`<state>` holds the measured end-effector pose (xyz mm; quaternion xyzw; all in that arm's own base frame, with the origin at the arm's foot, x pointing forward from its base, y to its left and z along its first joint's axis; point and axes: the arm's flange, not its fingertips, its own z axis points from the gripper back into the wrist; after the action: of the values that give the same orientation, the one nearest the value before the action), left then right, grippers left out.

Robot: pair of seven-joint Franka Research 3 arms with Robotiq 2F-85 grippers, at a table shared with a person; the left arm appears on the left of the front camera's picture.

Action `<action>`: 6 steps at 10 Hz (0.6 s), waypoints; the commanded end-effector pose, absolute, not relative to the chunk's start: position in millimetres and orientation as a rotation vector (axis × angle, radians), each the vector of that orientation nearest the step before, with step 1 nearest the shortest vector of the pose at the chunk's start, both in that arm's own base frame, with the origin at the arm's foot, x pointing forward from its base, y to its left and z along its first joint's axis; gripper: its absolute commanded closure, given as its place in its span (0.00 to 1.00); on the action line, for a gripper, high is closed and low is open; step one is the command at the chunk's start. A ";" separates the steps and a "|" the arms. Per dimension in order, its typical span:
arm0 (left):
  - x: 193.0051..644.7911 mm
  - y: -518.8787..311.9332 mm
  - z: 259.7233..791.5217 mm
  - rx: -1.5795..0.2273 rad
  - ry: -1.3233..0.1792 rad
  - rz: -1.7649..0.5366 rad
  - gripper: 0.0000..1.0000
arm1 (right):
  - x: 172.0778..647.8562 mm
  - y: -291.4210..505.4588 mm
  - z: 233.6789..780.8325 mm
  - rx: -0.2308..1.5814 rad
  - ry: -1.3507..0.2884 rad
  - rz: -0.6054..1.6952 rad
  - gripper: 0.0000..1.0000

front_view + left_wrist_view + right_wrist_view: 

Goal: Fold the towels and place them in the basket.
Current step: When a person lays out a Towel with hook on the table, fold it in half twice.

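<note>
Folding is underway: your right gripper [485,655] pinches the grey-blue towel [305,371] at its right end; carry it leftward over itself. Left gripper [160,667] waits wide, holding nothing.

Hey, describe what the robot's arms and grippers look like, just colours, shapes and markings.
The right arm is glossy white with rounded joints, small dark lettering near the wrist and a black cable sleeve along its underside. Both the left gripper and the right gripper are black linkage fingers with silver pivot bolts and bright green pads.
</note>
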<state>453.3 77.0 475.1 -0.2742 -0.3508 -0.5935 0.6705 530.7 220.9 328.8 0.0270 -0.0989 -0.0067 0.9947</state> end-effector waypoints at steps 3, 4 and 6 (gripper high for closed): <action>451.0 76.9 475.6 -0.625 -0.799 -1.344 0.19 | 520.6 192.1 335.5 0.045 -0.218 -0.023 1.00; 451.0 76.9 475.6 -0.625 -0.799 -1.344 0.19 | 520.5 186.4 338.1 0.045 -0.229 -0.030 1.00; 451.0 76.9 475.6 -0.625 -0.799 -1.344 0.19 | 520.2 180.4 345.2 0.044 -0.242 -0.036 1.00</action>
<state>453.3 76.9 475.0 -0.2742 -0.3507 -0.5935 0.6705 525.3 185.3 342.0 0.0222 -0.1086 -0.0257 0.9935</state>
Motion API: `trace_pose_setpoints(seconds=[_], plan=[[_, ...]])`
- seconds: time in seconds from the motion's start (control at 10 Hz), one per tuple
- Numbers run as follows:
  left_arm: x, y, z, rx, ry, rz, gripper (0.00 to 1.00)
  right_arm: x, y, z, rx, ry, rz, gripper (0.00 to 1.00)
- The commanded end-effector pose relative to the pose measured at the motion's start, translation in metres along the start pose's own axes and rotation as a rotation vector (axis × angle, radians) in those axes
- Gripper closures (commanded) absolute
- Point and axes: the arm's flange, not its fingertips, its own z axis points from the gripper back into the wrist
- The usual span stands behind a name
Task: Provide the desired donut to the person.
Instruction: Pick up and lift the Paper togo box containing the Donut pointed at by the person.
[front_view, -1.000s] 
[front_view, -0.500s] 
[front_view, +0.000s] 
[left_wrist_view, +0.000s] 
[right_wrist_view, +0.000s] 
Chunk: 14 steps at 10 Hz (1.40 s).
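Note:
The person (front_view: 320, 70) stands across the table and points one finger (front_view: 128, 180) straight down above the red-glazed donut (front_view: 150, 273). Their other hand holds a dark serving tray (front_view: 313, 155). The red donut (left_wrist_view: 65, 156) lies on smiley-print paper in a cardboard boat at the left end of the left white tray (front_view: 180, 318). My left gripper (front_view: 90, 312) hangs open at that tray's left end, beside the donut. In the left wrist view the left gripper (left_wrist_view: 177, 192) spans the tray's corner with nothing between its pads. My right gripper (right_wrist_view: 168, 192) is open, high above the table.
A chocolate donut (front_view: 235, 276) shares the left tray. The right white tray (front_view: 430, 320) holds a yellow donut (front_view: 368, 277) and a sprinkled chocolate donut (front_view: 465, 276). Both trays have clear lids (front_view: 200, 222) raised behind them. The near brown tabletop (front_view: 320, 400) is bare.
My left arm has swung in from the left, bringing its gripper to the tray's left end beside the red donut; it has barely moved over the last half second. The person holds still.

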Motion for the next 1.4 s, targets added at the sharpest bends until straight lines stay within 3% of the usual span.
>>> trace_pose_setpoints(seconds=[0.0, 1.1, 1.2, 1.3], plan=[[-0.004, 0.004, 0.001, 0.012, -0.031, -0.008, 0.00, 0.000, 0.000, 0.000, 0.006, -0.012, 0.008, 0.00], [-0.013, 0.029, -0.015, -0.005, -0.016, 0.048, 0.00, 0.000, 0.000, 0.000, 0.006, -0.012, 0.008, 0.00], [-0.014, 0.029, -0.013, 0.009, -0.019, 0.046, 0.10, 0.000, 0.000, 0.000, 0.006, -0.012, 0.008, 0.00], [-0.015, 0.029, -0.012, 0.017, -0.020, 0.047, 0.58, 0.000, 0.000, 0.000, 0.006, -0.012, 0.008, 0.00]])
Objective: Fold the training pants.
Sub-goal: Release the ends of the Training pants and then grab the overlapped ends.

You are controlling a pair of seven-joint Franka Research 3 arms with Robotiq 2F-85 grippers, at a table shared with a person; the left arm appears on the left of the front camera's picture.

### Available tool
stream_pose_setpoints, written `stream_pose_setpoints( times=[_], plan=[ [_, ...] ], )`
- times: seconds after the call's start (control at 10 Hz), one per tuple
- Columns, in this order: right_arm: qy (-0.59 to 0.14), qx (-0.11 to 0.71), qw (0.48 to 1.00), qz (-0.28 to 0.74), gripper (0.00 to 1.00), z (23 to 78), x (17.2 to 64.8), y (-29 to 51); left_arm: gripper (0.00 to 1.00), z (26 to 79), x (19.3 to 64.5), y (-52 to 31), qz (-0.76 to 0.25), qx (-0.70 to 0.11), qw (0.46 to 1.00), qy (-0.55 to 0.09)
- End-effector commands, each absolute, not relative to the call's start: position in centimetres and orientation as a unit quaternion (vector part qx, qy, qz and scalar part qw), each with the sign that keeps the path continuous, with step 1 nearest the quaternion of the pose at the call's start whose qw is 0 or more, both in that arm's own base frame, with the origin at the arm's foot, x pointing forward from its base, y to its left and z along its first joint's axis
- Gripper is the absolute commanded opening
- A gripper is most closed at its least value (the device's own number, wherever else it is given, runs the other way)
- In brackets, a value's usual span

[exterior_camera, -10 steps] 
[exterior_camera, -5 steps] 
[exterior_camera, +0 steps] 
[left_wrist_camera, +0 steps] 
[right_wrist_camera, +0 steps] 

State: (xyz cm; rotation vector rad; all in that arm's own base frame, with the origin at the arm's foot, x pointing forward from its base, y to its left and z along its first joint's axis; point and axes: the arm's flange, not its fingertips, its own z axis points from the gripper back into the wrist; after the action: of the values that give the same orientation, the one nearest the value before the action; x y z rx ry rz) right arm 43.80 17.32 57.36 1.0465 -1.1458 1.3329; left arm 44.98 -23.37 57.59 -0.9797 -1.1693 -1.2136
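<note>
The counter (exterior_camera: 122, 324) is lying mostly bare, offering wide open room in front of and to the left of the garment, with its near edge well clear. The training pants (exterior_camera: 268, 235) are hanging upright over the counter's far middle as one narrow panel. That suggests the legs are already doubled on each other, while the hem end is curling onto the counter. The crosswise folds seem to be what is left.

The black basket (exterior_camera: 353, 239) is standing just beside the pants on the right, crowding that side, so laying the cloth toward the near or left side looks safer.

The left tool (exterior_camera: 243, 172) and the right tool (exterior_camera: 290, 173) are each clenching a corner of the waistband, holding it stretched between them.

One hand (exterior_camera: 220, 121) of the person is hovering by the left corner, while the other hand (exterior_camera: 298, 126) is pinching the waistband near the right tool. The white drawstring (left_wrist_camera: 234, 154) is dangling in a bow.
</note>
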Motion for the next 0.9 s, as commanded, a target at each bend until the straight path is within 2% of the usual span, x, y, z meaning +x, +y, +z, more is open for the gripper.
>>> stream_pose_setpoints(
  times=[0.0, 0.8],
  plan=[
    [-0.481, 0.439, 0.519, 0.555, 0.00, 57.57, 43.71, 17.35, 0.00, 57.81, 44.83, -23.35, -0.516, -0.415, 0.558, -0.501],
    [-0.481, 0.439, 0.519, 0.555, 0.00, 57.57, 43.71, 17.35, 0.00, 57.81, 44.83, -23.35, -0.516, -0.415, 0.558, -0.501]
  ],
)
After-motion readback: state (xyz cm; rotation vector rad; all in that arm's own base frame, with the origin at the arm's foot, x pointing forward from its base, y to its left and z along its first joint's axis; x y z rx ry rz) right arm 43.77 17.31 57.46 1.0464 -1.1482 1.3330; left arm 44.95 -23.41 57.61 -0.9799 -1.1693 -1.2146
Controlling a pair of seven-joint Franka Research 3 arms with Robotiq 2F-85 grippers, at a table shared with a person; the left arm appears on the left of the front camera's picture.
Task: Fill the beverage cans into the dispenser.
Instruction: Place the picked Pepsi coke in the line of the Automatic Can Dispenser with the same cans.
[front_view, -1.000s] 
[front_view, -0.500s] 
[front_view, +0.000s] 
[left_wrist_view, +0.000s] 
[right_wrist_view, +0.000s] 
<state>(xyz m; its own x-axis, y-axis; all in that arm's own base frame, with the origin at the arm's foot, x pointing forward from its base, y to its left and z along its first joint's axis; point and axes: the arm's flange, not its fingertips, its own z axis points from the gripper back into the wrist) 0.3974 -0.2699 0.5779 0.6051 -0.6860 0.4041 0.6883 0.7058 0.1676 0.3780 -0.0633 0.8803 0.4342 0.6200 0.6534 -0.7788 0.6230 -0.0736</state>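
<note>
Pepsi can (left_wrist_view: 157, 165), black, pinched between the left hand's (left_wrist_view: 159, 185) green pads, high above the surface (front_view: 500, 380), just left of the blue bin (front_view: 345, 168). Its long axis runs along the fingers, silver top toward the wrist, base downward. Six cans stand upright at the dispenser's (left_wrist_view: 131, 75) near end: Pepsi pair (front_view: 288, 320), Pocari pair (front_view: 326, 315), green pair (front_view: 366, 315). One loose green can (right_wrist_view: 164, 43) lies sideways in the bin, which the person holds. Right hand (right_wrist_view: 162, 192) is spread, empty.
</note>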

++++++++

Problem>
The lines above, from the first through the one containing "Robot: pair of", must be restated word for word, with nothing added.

Output for this exercise>
`<state>` holds the measured end-effector pose (xyz mm; quaternion xyzw; all in that arm's own base frame, with the origin at the arm's foot, x pointing forward from its base, y to its left and z along its first joint's axis; point and axes: the arm's flange, not its fingertips, its own z axis points from the gripper back into the wrist; after the action: of the values that give the same orientation, the one nearest the value before the action), left then right, grippers left out.

Robot: pair of seven-joint Franka Research 3 arms with Robotiq 2F-85 grippers, at a table shared with a person; the left arm appears on the left of the front camera's picture.

That concludes the output for this exercise.